■ What you need to do ■
All of the data must be written out verbatim, with pictures excluded.

---------- Provided material ----------

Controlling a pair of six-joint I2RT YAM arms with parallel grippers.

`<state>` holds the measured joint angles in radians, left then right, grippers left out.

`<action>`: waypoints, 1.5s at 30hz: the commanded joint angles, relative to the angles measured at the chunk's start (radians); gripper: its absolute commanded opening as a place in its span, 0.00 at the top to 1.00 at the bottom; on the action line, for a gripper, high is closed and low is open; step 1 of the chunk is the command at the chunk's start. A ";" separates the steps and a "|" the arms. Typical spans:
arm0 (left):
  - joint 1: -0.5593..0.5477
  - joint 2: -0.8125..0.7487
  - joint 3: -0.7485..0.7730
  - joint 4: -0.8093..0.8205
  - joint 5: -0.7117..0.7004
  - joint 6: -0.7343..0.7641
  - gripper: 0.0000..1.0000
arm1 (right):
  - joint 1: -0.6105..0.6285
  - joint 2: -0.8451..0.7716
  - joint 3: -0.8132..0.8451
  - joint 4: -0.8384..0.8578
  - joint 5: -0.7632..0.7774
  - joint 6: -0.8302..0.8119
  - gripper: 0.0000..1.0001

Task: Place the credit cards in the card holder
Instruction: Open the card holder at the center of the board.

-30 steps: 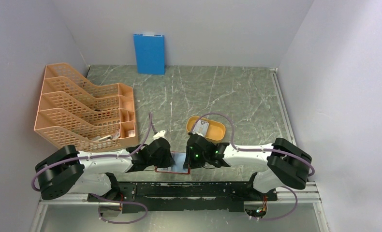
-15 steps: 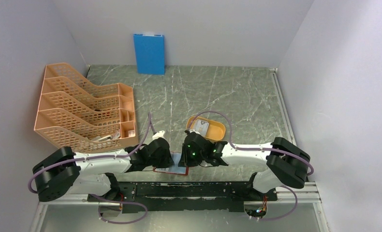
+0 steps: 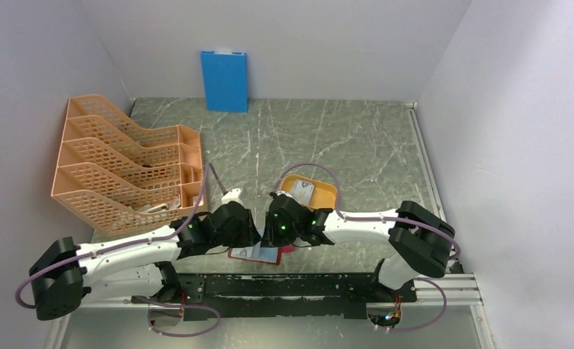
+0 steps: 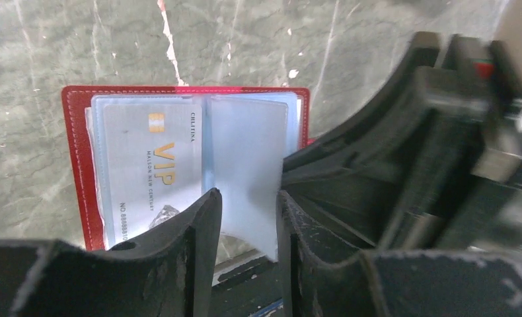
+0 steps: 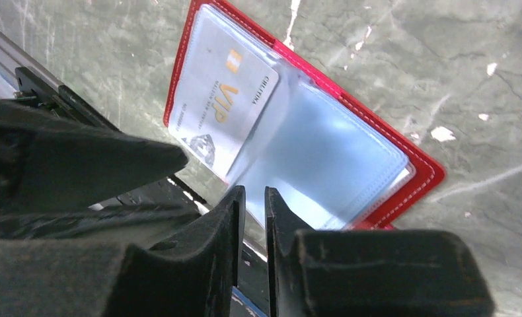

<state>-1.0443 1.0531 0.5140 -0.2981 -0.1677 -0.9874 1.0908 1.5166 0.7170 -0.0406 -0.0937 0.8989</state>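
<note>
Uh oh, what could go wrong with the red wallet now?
The dark-red leather card holder lies open right at the near edge of the grey marbled table, so a nudge might push it off. The left fingers and right fingers crowd together over it and might bump. Its loose clear plastic sleeve could flop shut or crease.

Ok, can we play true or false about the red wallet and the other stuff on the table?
1. The card holder lies open on the table. True.
2. A VIP card sits inside it. True.
3. The blue board lies flat. False: it stands upright against the back wall.
4. The yellow tray is empty. False: a pale card lies in it.
</note>
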 commanded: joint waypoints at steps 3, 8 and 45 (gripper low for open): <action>-0.003 -0.117 0.053 -0.141 -0.083 -0.008 0.59 | 0.007 0.071 0.067 0.028 -0.024 -0.028 0.77; -0.003 -0.199 0.055 -0.211 -0.125 -0.030 0.59 | 0.007 0.138 0.121 0.036 -0.050 -0.033 0.75; 0.008 -0.046 -0.144 -0.035 -0.133 -0.092 0.65 | -0.014 -0.097 -0.110 -0.136 0.193 -0.007 0.52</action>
<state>-1.0401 1.0416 0.4049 -0.3038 -0.3046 -1.0634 1.0908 1.4181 0.6327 -0.1864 0.0639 0.8814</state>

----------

■ Solution to this problem ■
Controlling a pair of six-joint I2RT YAM arms with parallel grippers.

`<state>` holds the measured joint angles in radians, left then right, grippers left out.

`<action>`: waypoints, 1.5s at 30hz: the commanded joint angles, relative to the angles measured at the chunk's start (radians); gripper: its absolute commanded opening as a place in its span, 0.00 at the top to 1.00 at the bottom; on the action line, for a gripper, high is closed and low is open; step 1 of the chunk is the command at the chunk's start. A ";" separates the steps and a "|" the arms. Typical spans:
arm0 (left):
  - joint 1: -0.5593..0.5477
  - joint 2: -0.8125..0.7487
  - joint 3: -0.7485..0.7730
  - joint 4: -0.8093..0.8205
  - joint 5: -0.7117..0.7004
  - joint 6: -0.7343..0.7641
  - gripper: 0.0000..1.0000
arm1 (right):
  - joint 1: -0.6105..0.6285
  - joint 2: -0.8451..0.7716
  - joint 3: -0.8132..0.8451
  - joint 4: -0.8384..0.8578
  - joint 5: -0.7632..0.7774
  - joint 6: -0.8302..0.8119
  - gripper: 0.0000..1.0001

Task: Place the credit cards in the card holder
Instruction: Open the card holder at the center of the board.

-30 steps: 
-15 steps: 
+0 steps: 
+0 steps: 
+0 steps: 

<state>-1.0443 1.0531 0.5140 -0.2981 -0.1677 -0.9874 1.0908 1.5166 0.7170 -0.0406 -0.0937 0.8989</state>
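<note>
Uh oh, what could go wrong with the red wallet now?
The dark-red leather card holder lies open right at the near edge of the grey marbled table, so a nudge might push it off. The left fingers and right fingers crowd together over it and might bump. Its loose clear plastic sleeve could flop shut or crease.

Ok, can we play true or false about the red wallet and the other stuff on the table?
1. The card holder lies open on the table. True.
2. A VIP card sits inside it. True.
3. The blue board lies flat. False: it stands upright against the back wall.
4. The yellow tray is empty. False: a pale card lies in it.
</note>
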 commanded: joint waypoints at steps 3, 8 and 45 (gripper low for open): <action>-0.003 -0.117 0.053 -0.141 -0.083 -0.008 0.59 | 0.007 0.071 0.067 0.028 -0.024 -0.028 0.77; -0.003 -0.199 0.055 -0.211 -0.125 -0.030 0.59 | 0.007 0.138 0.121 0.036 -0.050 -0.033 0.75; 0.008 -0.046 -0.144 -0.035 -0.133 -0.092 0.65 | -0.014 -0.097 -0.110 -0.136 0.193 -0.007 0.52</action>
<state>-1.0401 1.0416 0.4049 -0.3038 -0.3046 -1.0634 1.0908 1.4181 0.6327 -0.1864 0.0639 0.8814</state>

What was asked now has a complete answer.